Public health

TSANZ adds voice to stem cell concerns


Australian thoracic specialists have added their collective voice to an international position statement condemning the use of “unproven stem cell interventions for lung diseases” – as the groundswell of multi-disciplinary opposition to the practice grows.

And one leading Australian respiratory physicians and stem cell researcher says specialists should start actively educating their patients about stem cell interventions and the importance of waiting until there is reliable evidence to substantiate both safety and efficacy.

Associate Professor Yuben Moodley, Head of the Stem Cell Unit at the Institute for Respiratory Health in WA, told the limbic physicians needed to understand the pressure patients were under to try anything to improve their chronic condition.

“We need to talk to them and encourage them to follow doctors’ instructions and not partake in this type of treatment unless it is through clinical trials that have the correct ethics and governance,” he said.

“There is a desperation there for some patients, for something new that might turn things around. And coupled with that are these clinics promising a cure or improvement in condition in unchecked, ungoverned clinics.”

The Thoracic Society of Australia and New Zealand and the Transplantation Society of Australia and New Zealand are among 19 international lung, respiratory, and thoracic societies and patient advocacy groups to publicly declare their support for the Assembly on Respiratory Cell & Molecular Biology Stem Cell Working Group statement.

“As yet, there is very little known about the short- and long-term effects in terms of safety and efficacy of administering any type of stem cell-based therapy to patients with lung diseases,” the statement says.

“Until we know more, we must be strongly concerned that the treatment could cause adverse effects and could worsen the patient’s condition rather than improve it.

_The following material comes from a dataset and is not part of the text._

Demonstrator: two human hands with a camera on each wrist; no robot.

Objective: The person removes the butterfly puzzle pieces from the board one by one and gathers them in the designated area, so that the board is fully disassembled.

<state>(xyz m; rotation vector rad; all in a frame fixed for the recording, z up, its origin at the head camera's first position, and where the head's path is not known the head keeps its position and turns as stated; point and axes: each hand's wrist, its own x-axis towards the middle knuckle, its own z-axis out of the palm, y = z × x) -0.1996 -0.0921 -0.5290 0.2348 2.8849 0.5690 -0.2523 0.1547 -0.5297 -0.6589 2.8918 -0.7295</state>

“At present, there are only a small number of peer reviewed and appropriately regulated approved clinical trials in the United States, Canada, the European Union, Brazil, Asia and Australia investigating cell therapy approaches for lung diseases.”

According to the assembly, information about these can be found here, here and here. The need for action was also covered in an editorial published in the Annals of the American Thoracic Society.

“We are watching these carefully to determine whether they will demonstrate that stem cell-based treatments could be effective and safe for treating lung diseases,” the statement says. “Thus, we are particularly wary of the ever-increasing examples of direct-to-consumer advertising of untested, unapproved, and potentially dangerous “stem-cell” treatments that take place in several countries.”

These so-called treatment clinics are administering unregulated stem cell therapy patients with lung diseases such as emphysema, pulmonary hypertension, cystic fibrosis, or pulmonary fibrosis.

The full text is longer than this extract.